REQUIRED WORK >>
What you give back should match the listing word for word.

*** RECORDED DATA ***

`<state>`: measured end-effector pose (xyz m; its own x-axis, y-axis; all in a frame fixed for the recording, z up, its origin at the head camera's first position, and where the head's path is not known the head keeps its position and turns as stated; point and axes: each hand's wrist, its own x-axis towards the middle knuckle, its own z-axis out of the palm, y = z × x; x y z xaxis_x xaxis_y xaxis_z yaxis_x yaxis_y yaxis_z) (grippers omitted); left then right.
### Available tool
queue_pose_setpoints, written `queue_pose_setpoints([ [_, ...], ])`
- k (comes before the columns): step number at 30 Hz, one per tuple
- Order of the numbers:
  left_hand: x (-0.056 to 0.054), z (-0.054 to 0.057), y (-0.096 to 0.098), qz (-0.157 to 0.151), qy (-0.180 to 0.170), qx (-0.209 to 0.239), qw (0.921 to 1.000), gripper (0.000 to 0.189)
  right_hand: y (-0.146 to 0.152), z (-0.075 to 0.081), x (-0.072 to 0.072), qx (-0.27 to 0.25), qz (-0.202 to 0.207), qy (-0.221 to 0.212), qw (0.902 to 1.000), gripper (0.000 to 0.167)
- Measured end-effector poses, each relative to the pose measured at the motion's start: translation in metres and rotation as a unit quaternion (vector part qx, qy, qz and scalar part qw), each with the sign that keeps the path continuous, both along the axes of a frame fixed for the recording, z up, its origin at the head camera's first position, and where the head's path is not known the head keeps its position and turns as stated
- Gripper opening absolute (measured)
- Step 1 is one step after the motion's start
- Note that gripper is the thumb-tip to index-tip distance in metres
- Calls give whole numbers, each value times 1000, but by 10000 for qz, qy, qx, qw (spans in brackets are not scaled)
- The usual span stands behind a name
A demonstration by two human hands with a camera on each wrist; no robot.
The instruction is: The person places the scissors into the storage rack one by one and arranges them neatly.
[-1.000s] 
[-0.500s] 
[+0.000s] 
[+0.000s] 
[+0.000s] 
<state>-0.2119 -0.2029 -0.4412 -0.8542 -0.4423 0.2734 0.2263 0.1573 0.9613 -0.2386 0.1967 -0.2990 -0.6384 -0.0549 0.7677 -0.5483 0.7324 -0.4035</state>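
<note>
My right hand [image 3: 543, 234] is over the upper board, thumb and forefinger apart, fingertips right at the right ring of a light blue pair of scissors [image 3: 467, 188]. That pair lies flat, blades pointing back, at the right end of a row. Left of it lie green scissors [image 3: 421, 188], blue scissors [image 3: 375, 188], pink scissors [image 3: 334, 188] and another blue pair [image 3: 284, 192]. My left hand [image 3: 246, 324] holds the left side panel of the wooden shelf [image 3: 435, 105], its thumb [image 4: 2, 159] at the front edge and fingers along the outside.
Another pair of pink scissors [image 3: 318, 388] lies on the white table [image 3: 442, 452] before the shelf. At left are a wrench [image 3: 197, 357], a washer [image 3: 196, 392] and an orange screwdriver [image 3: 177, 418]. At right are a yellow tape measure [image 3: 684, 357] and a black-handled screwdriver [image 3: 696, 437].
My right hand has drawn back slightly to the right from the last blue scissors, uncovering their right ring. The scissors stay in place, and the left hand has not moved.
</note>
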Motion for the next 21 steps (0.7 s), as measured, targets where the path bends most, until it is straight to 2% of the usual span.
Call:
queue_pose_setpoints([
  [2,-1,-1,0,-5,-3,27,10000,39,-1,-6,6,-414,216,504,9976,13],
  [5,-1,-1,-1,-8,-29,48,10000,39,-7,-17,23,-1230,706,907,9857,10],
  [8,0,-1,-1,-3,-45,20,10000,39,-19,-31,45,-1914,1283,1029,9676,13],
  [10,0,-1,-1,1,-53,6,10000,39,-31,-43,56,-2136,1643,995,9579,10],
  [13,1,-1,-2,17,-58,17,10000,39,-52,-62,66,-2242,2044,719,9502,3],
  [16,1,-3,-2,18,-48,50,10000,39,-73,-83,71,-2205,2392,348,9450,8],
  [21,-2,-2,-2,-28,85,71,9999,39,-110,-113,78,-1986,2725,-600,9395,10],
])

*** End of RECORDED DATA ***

RESPONSE AREA >>
`<state>`: measured end-effector pose (xyz m; its own x-axis, y-axis; all in a frame fixed for the recording, z up, its origin at the head camera's first position, and where the head's path is not known the head keeps its position and turns as stated; point and axes: each hand's wrist, its own x-axis towards the middle knuckle, its own z-axis out of the palm, y = z × x; x y z xaxis_x xaxis_y xaxis_z yaxis_x yaxis_y yaxis_z) (grippers omitted); left then right.
### Available tool
queue_pose_setpoints, written `queue_pose_setpoints([ [_, ...], ])`
- k (comes before the columns): step number at 30 Hz, one per tuple
- Order of the numbers:
  left_hand: x (-0.056 to 0.054), z (-0.054 to 0.057), y (-0.096 to 0.098), qz (-0.157 to 0.151), qy (-0.180 to 0.170), qx (-0.209 to 0.239), qw (0.921 to 1.000), gripper (0.000 to 0.189)
  right_hand: y (-0.146 to 0.152), z (-0.075 to 0.081), x (-0.072 to 0.072), qx (-0.27 to 0.25), qz (-0.202 to 0.207), qy (-0.221 to 0.212), qw (0.902 to 1.000), gripper (0.000 to 0.167)
- Measured end-effector poses, each relative to the pose measured at the motion's start: translation in metres and rotation as a unit quaternion (vector part qx, qy, qz and scalar part qw), each with the sign that keeps the path continuous, both along the axes of a frame fixed for the recording, z up, its origin at the head camera's first position, and where the head's path is not known the head keeps its position and turns as stated
- Gripper opening absolute (measured)
- Step 1 is one step after the motion's start
- Note that gripper is the thumb-tip to index-tip distance in metres
- Calls give whole numbers, each value times 1000, but by 10000 for qz, qy, qx, qw (spans in brackets are not scaled)
- The usual span stands behind a name
A demonstration by two human hands with a camera on each wrist; no robot.
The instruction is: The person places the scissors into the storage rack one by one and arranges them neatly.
[-1.000s] 
[-0.500s] 
[+0.000s] 
[+0.000s] 
[+0.000s] 
<state>-0.2119 -0.2029 -0.4412 -0.8542 -0.4423 0.2734 0.2263 0.1573 0.9613 -0.2386 0.1967 -0.2990 -0.6384 -0.0549 0.7677 -0.5483 0.7324 -0.4035</state>
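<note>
My right hand [image 3: 543, 234] is over the upper board, thumb and forefinger apart, fingertips right at the right ring of a light blue pair of scissors [image 3: 467, 188]. That pair lies flat, blades pointing back, at the right end of a row. Left of it lie green scissors [image 3: 421, 188], blue scissors [image 3: 375, 188], pink scissors [image 3: 334, 188] and another blue pair [image 3: 284, 192]. My left hand [image 3: 246, 324] holds the left side panel of the wooden shelf [image 3: 435, 105], its thumb [image 4: 2, 159] at the front edge and fingers along the outside.
Another pair of pink scissors [image 3: 318, 388] lies on the white table [image 3: 442, 452] before the shelf. At left are a wrench [image 3: 197, 357], a washer [image 3: 196, 392] and an orange screwdriver [image 3: 177, 418]. At right are a yellow tape measure [image 3: 684, 357] and a black-handled screwdriver [image 3: 696, 437].
My right hand has drawn back slightly to the right from the last blue scissors, uncovering their right ring. The scissors stay in place, and the left hand has not moved.
</note>
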Motion for the next 21 steps (0.7 s), as measured, targets where the path bends most, until it is straight to 2% of the usual span.
Call:
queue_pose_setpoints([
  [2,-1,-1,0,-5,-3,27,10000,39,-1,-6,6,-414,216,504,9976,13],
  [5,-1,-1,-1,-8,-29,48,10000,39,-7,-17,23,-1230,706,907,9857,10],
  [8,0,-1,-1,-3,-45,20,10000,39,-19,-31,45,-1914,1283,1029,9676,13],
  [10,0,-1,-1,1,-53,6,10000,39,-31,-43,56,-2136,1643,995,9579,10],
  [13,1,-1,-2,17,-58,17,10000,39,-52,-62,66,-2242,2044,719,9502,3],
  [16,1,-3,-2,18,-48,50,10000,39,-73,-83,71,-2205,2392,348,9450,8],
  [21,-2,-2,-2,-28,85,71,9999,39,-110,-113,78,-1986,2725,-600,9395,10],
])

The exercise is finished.